> **EXERCISE GOAL**
If a line below contains the string "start", return that line.

> **DATA EXCERPT**
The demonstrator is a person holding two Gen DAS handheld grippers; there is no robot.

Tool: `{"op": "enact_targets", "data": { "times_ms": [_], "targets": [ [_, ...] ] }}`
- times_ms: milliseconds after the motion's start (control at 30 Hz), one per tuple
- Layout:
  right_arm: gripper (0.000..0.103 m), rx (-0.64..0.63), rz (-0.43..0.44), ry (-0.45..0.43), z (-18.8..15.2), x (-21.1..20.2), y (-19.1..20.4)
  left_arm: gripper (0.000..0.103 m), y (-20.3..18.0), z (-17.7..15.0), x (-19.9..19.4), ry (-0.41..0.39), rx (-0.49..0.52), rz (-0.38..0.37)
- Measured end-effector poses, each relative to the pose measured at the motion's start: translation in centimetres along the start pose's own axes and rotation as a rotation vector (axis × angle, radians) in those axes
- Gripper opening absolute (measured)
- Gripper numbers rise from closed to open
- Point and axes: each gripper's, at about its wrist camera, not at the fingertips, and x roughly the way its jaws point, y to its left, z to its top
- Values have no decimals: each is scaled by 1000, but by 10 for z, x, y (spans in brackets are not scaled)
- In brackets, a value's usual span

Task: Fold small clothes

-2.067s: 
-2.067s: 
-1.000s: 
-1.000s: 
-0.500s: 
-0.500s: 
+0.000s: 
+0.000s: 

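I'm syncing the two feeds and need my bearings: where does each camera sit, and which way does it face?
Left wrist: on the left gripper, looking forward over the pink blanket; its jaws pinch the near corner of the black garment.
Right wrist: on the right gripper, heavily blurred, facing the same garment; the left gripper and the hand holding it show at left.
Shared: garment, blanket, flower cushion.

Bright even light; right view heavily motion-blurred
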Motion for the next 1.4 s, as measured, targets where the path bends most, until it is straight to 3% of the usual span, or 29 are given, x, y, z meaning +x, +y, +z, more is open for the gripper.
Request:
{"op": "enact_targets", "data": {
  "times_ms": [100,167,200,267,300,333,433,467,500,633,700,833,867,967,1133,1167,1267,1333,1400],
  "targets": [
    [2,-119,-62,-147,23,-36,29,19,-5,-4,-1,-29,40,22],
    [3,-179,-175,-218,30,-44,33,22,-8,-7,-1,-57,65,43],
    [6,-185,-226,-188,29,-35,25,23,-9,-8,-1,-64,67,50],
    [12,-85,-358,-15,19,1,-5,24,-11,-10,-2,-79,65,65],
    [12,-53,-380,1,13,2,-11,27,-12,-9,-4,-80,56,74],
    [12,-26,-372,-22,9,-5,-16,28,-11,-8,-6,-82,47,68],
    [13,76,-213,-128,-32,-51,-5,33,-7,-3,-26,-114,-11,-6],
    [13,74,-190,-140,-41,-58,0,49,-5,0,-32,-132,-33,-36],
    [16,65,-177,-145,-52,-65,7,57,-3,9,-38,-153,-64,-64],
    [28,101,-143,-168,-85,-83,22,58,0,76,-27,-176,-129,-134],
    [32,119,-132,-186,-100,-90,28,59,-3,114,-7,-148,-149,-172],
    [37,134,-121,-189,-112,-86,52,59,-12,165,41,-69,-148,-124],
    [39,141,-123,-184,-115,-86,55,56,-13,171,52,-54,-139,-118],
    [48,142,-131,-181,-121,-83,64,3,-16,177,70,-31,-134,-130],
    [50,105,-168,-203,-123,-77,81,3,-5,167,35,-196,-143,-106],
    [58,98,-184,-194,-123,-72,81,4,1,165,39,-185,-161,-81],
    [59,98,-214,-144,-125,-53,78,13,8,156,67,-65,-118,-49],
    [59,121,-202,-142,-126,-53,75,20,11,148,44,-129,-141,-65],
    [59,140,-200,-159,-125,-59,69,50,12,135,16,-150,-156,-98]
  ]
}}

> **WRITTEN ANSWER**
- times_ms: milliseconds after the motion's start (control at 30 Hz), one per tuple
- Measured end-effector poses, each relative to the pose measured at the motion's start: translation in centimetres along the start pose's own axes and rotation as a rotation vector (axis × angle, radians) in those axes

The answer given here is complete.